Monday, May 15, 2017

Trump doesn't seem to know what he doesn't know

There is an old saying that is usually reserved for the sports pages, but I think I am going to adapt it for President Trump.

In the first few years after Jeff Lurie bought the Eagles, when fans often complained that he and his right-hand man Joe Banner were running the team like some kind of fantasy football drill, it was often said of the Birds' dynamic duo, "They don't know what they don't know."

Welcome to the Trump Presidency.

I'm beginning to wonder if the man doesn't know what he doesn't know.

How else can you explain some of the things that happened last week in the fallout from his sudden decision to ax FBI Director James Comey.

First things first, if Trump wants to replace Comey, he is completely within his rights. Even Comey acknowledged that. He works at the pleasure of the commander-in-chief and can be replaced at any time regardless of whether he has a good reason or not.

But what the president can't do is fire someone in an attempt to subvert or thwart an investigation.

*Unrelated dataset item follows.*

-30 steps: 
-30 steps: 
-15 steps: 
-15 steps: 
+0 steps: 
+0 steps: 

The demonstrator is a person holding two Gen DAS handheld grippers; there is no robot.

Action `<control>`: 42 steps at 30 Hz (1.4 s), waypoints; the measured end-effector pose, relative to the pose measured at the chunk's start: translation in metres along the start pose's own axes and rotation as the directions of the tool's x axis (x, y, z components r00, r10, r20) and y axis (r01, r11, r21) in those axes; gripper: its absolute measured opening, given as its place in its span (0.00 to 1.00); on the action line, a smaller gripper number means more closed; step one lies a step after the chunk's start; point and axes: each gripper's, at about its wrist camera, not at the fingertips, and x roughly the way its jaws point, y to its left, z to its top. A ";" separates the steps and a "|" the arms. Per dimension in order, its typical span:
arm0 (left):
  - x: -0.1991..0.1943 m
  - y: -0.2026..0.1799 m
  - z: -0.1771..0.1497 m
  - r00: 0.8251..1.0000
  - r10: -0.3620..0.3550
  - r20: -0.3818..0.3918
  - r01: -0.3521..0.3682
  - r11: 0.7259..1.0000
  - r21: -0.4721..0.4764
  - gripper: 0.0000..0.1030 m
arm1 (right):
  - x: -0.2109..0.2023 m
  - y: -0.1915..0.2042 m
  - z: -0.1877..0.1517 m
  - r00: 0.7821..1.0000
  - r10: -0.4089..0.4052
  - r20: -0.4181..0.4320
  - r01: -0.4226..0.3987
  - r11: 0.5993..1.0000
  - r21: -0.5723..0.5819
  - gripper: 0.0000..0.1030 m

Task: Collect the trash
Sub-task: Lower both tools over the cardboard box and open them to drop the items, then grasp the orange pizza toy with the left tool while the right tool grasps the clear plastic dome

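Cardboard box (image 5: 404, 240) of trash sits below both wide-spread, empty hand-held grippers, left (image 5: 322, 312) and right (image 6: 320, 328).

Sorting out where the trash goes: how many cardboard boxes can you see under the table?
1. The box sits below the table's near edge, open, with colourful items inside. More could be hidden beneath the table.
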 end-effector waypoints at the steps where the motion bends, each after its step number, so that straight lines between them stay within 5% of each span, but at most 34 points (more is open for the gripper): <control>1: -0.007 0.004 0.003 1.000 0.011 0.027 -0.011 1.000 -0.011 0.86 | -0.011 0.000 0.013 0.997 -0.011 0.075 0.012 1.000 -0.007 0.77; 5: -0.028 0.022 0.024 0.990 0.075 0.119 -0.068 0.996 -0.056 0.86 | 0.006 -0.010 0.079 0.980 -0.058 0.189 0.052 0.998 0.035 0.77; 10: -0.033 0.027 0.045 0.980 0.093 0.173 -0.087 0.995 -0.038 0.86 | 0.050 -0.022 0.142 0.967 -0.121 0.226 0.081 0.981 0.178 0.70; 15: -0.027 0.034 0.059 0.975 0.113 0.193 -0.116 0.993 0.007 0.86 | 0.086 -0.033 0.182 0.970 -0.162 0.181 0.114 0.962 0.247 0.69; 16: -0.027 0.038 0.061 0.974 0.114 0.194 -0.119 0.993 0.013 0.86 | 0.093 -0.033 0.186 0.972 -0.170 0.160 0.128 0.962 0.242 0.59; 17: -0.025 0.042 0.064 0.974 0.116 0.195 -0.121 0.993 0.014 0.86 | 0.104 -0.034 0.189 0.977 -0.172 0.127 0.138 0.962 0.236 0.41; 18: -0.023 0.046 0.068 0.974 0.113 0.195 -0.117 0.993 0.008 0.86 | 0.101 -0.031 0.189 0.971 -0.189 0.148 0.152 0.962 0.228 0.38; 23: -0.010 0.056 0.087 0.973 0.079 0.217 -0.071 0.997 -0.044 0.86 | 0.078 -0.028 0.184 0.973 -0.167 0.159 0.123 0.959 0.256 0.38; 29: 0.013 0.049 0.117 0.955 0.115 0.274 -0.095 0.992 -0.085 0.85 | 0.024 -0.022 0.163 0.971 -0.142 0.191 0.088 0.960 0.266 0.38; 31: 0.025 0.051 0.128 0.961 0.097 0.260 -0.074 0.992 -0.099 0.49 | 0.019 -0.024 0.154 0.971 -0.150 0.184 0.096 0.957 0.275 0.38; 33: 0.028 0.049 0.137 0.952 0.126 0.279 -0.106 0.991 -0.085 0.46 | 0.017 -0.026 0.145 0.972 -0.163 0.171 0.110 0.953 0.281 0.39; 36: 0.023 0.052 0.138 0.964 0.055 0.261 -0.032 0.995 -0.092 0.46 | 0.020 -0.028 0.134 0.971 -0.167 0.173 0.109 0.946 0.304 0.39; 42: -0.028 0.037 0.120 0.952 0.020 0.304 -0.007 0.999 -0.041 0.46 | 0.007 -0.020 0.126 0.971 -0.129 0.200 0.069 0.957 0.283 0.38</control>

That is what a lot of people believe was going on when the the president - clearly irked and tired of being dogged by questions about his campaign's ties to Russia - decided to let Comey go.

Then there was the mass confusion that followed among Trump's communications team.

And once again Vice President Mike Pence was left hung out to dry, trotted out to offer an explanation of the firing that put the onus on the recommendation from deputy attorney general Rod Rosenstein, even as Trump was admitting that he had already made up his mind to dump Comey regardless of the recommendation.

But all of that paled compared to what happened when Trump sat down with NBC anchor Lester Holt for an interview.

For some reason, the president decided to share the knowledge that he actually asked Comey if he was under investigation.

There are some experts who already are saying that comes dangerously close to the precipice of obstruction of justice.

The smoke from thse smoldering ruins had barely extinguished when Trump took to Twitter and started a new firestorm by suggesting that perhaps his conversations with Comey had been taped.

It's not the first time since the Comey firing exploded that Trump had taken on a Nixonian atmosphere.

The possibility of Trump taping his White House conversations took the sense of deja vu to a whole new level.

I have said it before and I'm beginning to wonder about it again.

Trump does not strike me as someone who is especially interested in the day-to-day intricacies of the White House. I wonder if he is still trying to come to grips with the fact that he actually was elected president, and just how much interest he has in being president.

His actions last week do nothing to make me re-evaluate that stance.